> [TASK STATEMENT]
Gather all lines from the material that contain the word "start".
——
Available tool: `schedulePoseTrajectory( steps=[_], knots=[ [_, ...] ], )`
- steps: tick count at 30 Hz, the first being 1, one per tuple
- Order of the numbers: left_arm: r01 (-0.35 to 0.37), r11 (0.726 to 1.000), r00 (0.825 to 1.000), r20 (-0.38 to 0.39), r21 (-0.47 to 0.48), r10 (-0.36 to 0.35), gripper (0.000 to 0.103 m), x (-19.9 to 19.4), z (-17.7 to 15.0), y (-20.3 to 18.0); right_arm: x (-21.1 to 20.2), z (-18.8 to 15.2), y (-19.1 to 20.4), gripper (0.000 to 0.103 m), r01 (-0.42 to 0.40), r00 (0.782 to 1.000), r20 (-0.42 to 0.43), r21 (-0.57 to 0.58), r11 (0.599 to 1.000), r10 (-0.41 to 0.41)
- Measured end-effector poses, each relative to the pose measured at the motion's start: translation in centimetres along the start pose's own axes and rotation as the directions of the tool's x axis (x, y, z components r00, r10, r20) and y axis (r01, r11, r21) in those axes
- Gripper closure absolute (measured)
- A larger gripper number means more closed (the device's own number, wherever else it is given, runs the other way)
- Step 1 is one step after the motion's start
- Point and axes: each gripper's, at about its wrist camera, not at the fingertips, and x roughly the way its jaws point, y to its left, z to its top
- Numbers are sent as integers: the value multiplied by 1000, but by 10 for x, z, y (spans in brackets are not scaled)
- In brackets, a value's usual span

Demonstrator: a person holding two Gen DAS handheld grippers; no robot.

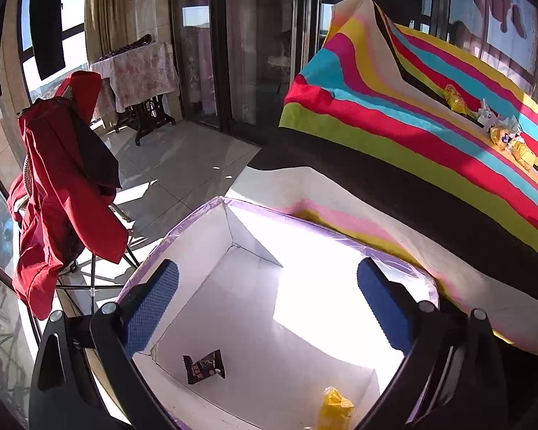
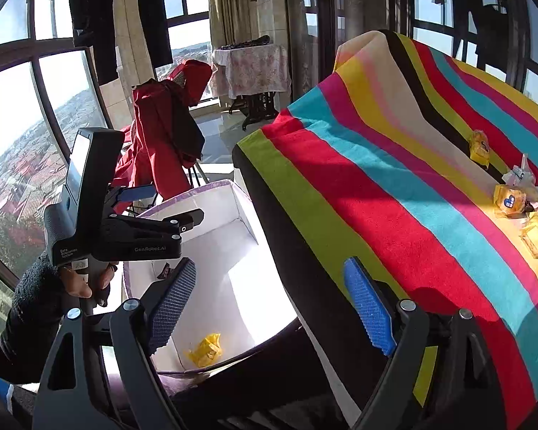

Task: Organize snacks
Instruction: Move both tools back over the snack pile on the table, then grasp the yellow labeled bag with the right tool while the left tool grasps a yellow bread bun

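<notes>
Both grippers, left gripper (image 1: 269, 297) and right gripper (image 2: 269, 304), gape empty over the white lavender-rimmed fabric bin (image 1: 211, 236). Crinkly yellow wrapped snacks (image 2: 509, 199) lie beyond the bin on the striped cloth: light, crushable, best pinched at their seams.

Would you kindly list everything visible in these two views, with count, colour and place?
storage box: one, white inside, lilac rim, beside the striped surface
dark snack packet: one, brown-black, on box floor
yellow snack packet: one, on box floor
loose snacks: several, mostly yellow, on the far striped cloth
striped cloth: one, multicoloured, covering the raised surface
red jacket: one, draped over a chair
covered side table: one, pale floral cloth, by the window
left gripper: blue fingers, open over the box
right gripper: blue fingers, open
</notes>
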Motion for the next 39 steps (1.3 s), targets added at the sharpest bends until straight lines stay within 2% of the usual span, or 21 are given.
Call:
schedulePoseTrajectory(
  steps=[3,7,10,13,17,19,20,23,25,27,29,31,33,34,36,38,39],
  knots=[
    [12,999,1000,-2,31,-12,2,-3,7,-13,-24,0,-29,18,49,997,56,63,997,-53],
    [50,996,999,-19,78,-48,2,-10,21,-36,-55,-6,-71,16,137,982,109,147,980,-153],
    [116,988,993,-24,105,-114,2,-17,38,-58,-73,-16,-108,16,181,968,129,239,954,-216],
    [165,982,986,-9,88,-165,2,-25,65,-87,-89,-26,-145,16,224,949,136,341,913,-283],
    [317,944,947,27,91,-320,2,-27,112,-143,-106,-38,-189,16,291,918,117,448,846,-378],
    [341,932,937,29,125,-347,2,-17,133,-180,-111,-44,-208,16,316,906,98,488,813,-411],
    [359,923,931,22,135,-365,2,-9,142,-199,-112,-47,-217,16,327,902,84,506,799,-423],
    [459,880,888,-26,120,-459,2,20,167,-248,-108,-55,-238,16,367,893,23,539,758,-449],
    [475,875,880,-49,92,-473,2,42,177,-272,-99,-57,-247,16,383,893,-11,546,745,-450],
    [470,879,882,-73,83,-465,2,63,181,-292,-87,-59,-255,16,394,896,-45,537,746,-441],
    [450,890,892,-93,75,-443,2,81,179,-305,-70,-53,-261,16,402,902,-77,508,762,-424],
    [440,896,896,-96,57,-434,2,94,173,-309,-53,-42,-265,16,410,907,-100,435,801,-410],
    [451,891,891,-81,51,-446,2,103,163,-306,-36,-28,-269,16,423,906,-115,312,850,-408],
    [462,886,885,-89,30,-458,2,105,162,-303,-28,-22,-272,16,433,902,-117,241,869,-417],
    [509,861,860,-43,-2,-508,2,100,162,-294,-15,-12,-282,16,419,906,-128,151,895,-403],
    [518,855,854,-33,-31,-519,2,102,163,-290,-1,-4,-297,16,379,921,-154,135,915,-359],
    [530,847,846,-45,-44,-532,2,104,163,-289,5,-1,-302,16,375,921,-164,130,918,-353]
  ],
)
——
> [OUTPUT OF THE TASK]
- Measured end-effector poses, each relative to the pose measured at the motion's start: translation in centimetres along the start pose's own axes and rotation as the directions of the tool's x axis (x, y, z components r00, r10, r20) and y axis (r01, r11, r21) in those axes
- Step 1 is one step after the motion's start

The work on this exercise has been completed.